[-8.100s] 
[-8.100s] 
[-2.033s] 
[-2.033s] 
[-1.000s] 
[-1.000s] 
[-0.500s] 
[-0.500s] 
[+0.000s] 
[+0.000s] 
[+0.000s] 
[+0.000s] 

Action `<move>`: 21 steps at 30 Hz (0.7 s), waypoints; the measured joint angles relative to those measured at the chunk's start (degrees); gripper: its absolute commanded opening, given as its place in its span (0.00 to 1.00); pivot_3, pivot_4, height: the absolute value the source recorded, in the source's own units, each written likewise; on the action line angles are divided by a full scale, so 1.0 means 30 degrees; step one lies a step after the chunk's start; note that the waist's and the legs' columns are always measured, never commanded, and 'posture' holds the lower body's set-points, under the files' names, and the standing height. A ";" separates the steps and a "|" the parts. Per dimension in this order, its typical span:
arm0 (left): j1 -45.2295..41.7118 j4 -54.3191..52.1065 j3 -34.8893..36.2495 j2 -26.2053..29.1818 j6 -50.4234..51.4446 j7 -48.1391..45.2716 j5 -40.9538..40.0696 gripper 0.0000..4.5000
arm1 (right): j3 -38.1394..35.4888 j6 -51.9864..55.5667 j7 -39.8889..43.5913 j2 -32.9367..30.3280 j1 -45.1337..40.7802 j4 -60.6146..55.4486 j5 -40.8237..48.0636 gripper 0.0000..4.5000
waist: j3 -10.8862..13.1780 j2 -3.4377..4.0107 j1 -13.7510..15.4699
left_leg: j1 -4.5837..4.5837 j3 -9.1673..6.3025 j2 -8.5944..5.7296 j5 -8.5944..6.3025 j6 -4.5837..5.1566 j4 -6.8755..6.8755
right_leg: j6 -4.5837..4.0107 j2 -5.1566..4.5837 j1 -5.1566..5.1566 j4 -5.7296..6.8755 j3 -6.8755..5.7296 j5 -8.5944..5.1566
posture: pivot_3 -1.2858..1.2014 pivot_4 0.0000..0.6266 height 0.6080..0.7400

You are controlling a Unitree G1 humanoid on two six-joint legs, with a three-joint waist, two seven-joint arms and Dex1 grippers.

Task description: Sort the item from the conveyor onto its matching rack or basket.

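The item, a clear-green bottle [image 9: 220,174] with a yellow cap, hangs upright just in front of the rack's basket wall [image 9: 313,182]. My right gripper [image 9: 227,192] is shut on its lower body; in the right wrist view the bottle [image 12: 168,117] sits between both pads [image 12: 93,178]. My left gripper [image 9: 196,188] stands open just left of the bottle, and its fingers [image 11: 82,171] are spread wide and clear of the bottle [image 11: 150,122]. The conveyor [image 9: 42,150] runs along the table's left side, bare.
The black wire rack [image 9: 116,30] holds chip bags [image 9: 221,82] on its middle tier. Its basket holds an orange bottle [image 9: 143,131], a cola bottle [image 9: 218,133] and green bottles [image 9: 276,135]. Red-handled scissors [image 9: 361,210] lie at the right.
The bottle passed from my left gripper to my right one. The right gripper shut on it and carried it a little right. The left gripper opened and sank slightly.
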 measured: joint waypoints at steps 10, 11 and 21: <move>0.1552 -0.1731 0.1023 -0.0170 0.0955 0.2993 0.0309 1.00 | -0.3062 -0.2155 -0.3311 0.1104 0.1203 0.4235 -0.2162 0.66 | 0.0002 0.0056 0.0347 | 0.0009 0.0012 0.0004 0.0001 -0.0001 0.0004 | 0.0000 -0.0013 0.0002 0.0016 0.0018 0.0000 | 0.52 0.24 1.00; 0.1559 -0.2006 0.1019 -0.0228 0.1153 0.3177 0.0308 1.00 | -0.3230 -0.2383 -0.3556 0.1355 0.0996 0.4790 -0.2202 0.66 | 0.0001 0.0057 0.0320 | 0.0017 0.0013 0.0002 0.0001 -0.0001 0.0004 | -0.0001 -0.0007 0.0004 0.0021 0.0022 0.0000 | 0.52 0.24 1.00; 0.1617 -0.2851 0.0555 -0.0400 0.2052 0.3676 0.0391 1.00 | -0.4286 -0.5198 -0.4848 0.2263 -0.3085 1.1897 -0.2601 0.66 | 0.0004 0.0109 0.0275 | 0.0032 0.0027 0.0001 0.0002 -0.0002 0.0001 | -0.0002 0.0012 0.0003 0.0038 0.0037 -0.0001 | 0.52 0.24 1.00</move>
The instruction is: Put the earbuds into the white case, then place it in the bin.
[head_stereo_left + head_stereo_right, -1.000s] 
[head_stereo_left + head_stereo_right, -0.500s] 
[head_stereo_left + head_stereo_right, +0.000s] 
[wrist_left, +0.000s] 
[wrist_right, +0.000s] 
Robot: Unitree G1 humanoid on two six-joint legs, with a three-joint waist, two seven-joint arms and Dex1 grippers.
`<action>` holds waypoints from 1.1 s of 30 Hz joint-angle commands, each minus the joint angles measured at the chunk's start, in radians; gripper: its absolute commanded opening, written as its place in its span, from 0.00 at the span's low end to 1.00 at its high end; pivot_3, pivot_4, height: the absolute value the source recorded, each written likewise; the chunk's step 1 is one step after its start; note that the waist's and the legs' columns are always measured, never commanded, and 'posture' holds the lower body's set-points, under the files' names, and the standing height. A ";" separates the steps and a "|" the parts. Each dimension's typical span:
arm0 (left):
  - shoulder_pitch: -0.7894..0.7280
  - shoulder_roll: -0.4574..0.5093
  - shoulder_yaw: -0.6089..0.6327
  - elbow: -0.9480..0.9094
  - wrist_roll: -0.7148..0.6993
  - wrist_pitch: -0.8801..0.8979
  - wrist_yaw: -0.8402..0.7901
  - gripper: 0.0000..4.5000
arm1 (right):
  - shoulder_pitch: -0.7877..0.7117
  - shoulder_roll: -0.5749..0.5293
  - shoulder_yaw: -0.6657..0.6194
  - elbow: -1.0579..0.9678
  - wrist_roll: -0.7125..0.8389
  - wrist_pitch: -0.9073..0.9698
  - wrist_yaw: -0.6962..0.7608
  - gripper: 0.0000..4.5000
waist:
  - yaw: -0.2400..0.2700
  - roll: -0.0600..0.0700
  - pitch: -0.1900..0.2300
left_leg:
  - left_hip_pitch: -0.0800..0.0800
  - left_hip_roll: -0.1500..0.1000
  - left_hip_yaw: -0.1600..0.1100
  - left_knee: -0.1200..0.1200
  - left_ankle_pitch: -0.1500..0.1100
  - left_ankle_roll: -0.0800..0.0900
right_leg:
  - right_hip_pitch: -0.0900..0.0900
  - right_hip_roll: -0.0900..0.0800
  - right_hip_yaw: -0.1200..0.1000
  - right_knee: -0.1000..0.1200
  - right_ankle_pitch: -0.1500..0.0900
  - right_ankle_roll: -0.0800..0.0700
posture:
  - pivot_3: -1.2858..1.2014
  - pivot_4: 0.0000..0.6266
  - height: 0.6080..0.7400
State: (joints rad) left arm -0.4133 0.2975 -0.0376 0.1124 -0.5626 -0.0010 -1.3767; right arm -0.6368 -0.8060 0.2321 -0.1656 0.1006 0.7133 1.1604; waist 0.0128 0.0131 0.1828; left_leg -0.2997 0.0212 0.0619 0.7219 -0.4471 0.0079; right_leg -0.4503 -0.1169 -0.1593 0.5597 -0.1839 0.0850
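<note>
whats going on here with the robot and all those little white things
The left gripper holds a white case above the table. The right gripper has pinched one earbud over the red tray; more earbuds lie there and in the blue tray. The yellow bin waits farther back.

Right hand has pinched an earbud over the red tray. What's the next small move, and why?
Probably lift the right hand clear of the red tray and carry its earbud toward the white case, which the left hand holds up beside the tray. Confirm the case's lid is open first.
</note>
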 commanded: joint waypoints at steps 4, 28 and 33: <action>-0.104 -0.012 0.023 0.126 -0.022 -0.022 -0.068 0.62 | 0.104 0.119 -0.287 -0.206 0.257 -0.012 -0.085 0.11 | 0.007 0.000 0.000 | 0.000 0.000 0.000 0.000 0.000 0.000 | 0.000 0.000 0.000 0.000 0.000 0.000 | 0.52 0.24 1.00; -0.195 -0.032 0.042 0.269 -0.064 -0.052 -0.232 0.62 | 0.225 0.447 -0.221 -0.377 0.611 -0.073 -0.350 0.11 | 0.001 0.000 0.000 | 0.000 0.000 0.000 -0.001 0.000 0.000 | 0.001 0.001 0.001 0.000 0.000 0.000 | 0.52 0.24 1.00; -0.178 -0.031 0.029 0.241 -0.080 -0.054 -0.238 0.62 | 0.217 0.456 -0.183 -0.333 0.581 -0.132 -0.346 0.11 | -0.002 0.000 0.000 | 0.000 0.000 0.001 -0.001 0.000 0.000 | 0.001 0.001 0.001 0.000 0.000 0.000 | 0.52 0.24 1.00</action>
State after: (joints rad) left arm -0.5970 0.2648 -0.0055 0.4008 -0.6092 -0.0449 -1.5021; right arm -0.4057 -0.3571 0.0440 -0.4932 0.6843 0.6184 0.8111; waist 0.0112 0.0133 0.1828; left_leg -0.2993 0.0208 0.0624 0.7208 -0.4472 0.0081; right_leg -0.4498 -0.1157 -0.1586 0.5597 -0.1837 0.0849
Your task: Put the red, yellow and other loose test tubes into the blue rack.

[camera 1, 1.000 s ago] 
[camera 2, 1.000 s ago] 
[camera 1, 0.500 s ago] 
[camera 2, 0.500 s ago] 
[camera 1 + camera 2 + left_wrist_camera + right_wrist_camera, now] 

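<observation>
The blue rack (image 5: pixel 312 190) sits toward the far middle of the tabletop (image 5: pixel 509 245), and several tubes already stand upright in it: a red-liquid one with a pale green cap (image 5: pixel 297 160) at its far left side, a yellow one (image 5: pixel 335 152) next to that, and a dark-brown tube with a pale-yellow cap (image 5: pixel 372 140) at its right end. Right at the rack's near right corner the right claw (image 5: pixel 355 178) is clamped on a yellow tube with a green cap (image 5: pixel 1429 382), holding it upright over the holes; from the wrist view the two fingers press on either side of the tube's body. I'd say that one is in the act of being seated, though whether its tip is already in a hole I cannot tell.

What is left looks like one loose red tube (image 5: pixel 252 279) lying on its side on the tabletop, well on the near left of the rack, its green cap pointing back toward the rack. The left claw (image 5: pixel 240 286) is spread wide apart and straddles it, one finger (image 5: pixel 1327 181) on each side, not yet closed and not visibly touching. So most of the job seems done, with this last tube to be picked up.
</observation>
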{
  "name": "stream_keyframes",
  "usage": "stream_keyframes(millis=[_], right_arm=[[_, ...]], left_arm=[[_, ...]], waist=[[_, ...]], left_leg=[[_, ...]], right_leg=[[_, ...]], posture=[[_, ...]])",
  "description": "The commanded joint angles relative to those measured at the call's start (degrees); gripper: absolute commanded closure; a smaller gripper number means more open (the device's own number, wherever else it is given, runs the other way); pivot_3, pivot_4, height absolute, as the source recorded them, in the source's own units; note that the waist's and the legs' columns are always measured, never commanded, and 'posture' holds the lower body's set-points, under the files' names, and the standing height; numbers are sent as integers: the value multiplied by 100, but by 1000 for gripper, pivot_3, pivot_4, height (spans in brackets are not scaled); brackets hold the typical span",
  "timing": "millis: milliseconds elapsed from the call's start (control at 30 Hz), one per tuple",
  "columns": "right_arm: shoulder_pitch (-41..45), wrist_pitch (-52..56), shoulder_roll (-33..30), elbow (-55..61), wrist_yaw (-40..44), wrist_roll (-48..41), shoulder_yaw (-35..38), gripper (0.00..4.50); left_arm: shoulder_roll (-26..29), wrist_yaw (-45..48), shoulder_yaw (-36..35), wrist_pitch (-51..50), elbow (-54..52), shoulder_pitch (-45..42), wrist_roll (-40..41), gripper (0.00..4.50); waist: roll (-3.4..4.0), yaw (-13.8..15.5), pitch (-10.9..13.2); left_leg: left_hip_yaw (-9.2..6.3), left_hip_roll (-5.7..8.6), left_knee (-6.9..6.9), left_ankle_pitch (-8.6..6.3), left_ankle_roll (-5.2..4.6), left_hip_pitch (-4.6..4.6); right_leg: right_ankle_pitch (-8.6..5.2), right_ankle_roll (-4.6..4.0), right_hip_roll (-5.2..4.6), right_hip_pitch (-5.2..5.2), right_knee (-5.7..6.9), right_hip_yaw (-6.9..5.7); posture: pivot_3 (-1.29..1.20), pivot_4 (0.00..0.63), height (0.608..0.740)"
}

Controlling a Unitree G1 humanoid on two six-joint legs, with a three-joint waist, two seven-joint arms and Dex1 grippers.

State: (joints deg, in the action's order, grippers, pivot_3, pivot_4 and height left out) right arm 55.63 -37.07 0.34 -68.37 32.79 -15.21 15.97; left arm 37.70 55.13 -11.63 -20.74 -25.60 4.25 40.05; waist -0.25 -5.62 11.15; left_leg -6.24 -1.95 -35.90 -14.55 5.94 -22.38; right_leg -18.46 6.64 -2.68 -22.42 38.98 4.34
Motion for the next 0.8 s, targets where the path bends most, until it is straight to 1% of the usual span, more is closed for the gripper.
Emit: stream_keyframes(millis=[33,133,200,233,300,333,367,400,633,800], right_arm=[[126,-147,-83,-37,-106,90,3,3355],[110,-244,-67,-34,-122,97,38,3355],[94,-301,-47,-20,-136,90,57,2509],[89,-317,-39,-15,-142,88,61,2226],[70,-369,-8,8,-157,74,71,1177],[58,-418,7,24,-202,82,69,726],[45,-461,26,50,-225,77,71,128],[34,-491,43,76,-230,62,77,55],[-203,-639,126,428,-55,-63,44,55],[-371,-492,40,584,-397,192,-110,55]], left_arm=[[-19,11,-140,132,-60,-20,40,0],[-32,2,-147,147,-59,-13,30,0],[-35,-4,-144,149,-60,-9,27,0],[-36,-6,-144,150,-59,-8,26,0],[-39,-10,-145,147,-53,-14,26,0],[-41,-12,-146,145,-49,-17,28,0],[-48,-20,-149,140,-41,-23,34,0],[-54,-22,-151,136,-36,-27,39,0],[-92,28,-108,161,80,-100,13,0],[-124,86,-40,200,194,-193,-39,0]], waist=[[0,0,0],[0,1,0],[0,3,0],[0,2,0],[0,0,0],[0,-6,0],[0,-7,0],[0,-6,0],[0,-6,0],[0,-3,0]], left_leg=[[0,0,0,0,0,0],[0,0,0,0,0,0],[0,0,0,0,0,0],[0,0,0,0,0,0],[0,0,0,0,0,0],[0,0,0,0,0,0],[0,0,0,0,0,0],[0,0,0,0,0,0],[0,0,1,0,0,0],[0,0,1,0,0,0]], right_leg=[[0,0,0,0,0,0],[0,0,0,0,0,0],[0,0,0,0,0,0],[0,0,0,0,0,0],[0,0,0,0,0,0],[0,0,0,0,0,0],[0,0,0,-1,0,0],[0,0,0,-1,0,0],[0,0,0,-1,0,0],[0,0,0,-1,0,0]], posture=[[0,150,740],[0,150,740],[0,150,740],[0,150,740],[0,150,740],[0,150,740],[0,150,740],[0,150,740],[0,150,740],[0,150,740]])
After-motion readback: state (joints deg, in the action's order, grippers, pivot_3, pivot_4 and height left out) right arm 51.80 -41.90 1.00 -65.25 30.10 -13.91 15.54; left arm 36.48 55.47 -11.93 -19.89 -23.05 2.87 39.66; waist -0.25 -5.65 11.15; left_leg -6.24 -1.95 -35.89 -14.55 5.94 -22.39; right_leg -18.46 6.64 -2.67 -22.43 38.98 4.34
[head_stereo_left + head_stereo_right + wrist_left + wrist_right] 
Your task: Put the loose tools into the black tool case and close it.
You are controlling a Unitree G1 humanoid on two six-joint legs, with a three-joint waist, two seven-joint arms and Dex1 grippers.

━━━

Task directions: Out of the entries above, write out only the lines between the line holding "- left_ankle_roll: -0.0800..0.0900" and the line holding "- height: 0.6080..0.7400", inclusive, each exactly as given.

Task answer:
  - left_ankle_roll: -0.0800..0.0900
right_leg:
  - right_hip_pitch: -0.0900..0.0900
  - right_hip_roll: -0.0900..0.0800
  - right_hip_yaw: -0.1200..0.1000
  - right_knee: -0.1000..0.1200
  - right_ankle_pitch: -0.1500..0.0900
  - right_ankle_roll: -0.0800..0.0700
posture:
  - pivot_3: -1.2858..1.2014
  - pivot_4: 0.0000..0.6266
  - height: 0.6080..0.7400

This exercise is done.